1. Field of the Invention
The present invention generally relates to integrated circuit manufacture, and more specifically, the invention provides a method and system for providing an end point for silicon wafer thinning.
2. Background Art
The use of semiconductor devices in today's commercial goods is undergoing dramatic growth. In order to expand the use of semiconductor devices, these devices must be produced at previously unattainable low cost and with smaller size active devices and smaller line widths. Virtually every step of semiconductor device production is undergoing extensive investigation in an effort to obtain efficiencies and cost savings that will expand the market for semiconductor products.
One of the areas of semiconductor production that receives continuous attention is miniaturization of the devices. In the production of semiconductor devices such as IC cards, solar cells and thin film transistors or semiconductor integrated circuits, miniaturization of devices or degree of freedom concerning use thereof can be improved by making the thickness of semiconductor wafers used as substrates therefor sufficiently thinner.
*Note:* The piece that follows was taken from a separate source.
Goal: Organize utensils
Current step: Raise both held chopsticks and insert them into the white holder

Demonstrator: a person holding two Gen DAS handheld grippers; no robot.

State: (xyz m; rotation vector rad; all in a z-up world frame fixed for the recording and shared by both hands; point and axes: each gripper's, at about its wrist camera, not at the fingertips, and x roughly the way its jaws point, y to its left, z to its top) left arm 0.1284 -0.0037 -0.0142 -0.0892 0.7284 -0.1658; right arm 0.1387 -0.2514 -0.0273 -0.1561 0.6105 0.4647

In a conventional technique, in order to produce a thin semiconductor wafer, semiconductor devices (circuit patterns) are formed on a surface of a mirror-polished semiconductor wafer, then a protective tape is adhered on the surface, the wafer is placed on a chuck table of grinding apparatus with the surface side as the underside, and the back surface of the wafer is ground with a grinding stone to thin the wafer.
The usual thickness of the semiconductor wafer generally varies depending on its diameter and, for example, it is about 625 μm for a wafer having a diameter of 5 inches (125 mm) or 6 inches (150 mm) or about 725 μm for a wafer having a diameter of 8 inches (200 mm). Also, although the thickness after thinning may vary depending on types of semiconductor devices to be produced, that thickness is generally about 150-400 μm.
One important challenge that is faced when thinning the wafers is that, if a wafer is thinned too much, structures that were formed in the wafer may be damaged. One way to address this challenge is to determine beforehand, by using test or sacrificial wafers, the extent to which the backsurface of the wafer should be ground away. This, however, is not a completely satisfactory solution because wafers can vary in thickness. Thus, grinding off a predetermined thickness may result in some wafers being damaged. As a result, varying depth of thickness is needed to achieve proper silicon removal.